Carolyn: Let me tell you a little bit more about Meredith… she is a Fellow with the Centre for Conscious Design; maintains an advisory role with the Academy of Neuroscience for Architecture. She has published in psychology, medicine, and architectural research journals and books. And now she is here to share her passion for research and evidence-based design with us today.
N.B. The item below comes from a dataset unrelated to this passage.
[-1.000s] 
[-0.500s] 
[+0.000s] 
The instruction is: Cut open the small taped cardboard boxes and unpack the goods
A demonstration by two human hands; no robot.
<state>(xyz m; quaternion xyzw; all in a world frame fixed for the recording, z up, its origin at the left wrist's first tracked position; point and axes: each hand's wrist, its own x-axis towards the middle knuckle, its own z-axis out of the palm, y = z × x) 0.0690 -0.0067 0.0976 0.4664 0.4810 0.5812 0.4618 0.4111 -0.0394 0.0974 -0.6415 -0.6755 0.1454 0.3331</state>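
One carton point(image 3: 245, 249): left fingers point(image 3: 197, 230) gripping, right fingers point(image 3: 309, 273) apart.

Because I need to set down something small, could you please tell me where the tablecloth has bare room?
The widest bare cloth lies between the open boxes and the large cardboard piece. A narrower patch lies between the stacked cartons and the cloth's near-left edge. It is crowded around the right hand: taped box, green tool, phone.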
Janet: And to make it even more special we have asked Davis Harte, or as I refer to her as Dr Harte, to be my co-host. Together we have co-founded the Trauma Informed Design Society and will be adding our insight from that to this discussion.
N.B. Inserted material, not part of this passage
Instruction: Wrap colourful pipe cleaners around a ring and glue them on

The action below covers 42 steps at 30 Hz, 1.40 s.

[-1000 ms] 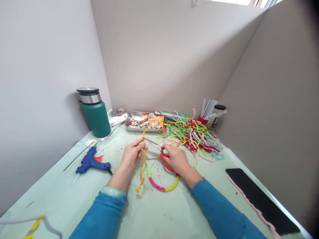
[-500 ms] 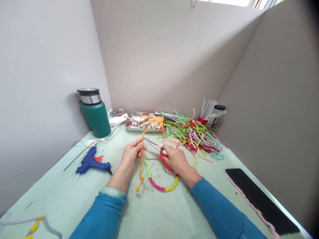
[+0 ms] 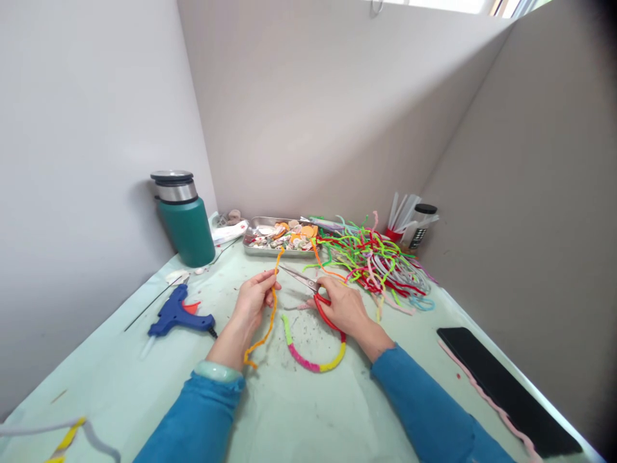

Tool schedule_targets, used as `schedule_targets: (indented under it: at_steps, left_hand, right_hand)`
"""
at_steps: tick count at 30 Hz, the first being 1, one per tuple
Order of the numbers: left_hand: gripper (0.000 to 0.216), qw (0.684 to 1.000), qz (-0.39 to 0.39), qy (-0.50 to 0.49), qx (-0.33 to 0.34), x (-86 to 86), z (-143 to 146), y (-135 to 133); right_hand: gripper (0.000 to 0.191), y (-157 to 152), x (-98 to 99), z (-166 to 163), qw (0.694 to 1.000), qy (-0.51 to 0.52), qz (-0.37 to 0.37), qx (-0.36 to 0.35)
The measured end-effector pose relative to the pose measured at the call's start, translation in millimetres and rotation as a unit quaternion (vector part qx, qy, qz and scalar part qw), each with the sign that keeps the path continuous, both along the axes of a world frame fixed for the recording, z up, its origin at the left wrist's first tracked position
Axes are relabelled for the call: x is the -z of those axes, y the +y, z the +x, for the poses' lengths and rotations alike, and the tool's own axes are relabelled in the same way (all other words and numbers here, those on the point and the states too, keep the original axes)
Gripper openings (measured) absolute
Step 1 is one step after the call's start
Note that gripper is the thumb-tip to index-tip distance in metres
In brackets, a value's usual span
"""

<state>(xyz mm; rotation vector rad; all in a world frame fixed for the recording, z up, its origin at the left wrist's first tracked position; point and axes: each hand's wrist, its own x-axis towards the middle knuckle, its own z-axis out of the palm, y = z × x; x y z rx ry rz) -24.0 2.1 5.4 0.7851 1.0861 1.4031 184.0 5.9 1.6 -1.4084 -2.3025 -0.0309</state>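
Observation:
My left hand (image 3: 254,299) pinches an orange pipe cleaner (image 3: 268,316) near its upper part; the strand rises above my fingers and trails down to the table by my wrist. My right hand (image 3: 343,307) grips red-handled scissors (image 3: 308,287), whose steel blades point left toward the orange strand just above my left fingers. Between my hands lies a curved piece (image 3: 313,355) wrapped in green, pink and yellow. Both sleeves are blue.
A blue glue gun (image 3: 177,314) lies at the left, a green flask (image 3: 185,220) behind it. A metal tray (image 3: 255,243) of small pieces and a heap of coloured pipe cleaners (image 3: 380,262) sit at the back. A black slab (image 3: 501,386) lies at the right.
The lower tail of the orange pipe cleaner has swung left toward my left wrist. The scissors and my right hand have shifted slightly; my left hand keeps its pinch.

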Motion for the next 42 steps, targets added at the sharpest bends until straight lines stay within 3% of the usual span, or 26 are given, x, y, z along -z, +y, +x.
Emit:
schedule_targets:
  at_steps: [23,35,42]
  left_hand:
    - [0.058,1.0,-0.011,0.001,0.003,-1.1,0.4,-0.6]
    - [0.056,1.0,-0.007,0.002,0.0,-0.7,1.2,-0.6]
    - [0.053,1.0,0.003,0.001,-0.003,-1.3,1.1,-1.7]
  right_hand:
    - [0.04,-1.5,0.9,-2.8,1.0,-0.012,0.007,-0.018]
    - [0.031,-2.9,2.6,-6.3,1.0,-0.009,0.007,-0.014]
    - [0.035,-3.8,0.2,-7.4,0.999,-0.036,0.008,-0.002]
Meredith has done some incredible work on sensory issues and designing for human health along with Trauma-informed Design, to foster inclusivity and a healthier environment.
Carolyn: There is so much to explore here, that we’ve decided to make this a 3-part series. You can listen straight through or choose to hear each section separately, let’s call it ala carte.
Janet: In this section, we will look at the stigma of mental health, and what the research is telling us about how best to design for these environments. Meredith will provide specific examples of Behavioral Health facilities where these were successfully implemented.
Carolyn: And of course, if you want to know more about any of the places or studies mentioned, we will have a really rich list of resources for you on our website: InclusiveDesigners.com.
Janet: Carolyn, I think we’ve covered all that needs to be said here up front, so I guess we should just start the show now, don’t you?
Carolyn: Agreed. Without further ado, here is our thought-provoking look at combining neuroscience with evidence-based design, with insights from Janet, Meredith Banasiak and Davis Harte …
Interview- Overview
Janet: Hi, and welcome to Inclusive Designers. I am your host, Janet Roche. And today, we’ve got a special guest host. You’ve seen her before on this show, Davis Harte. And today we’re going to be interviewing Meredith Banasiak. Welcome Meredith. Welcome Davis. How’s everybody doing today?
Davis: Great. Thanks Janet. It’s wonderful to be here…
Meredith: yeah, it’s great to be here.
Janet: Thank you for coming.
Interview- Section 2
Janet: So Meredith, let’s talk a little bit about behavioral health facilities, and then how they’re being improved by using trauma informed design. You want to talk a little bit about that? Maybe talk a little bit about Boulder Community Health program or the pediatric inpatient part that you’ve been working on.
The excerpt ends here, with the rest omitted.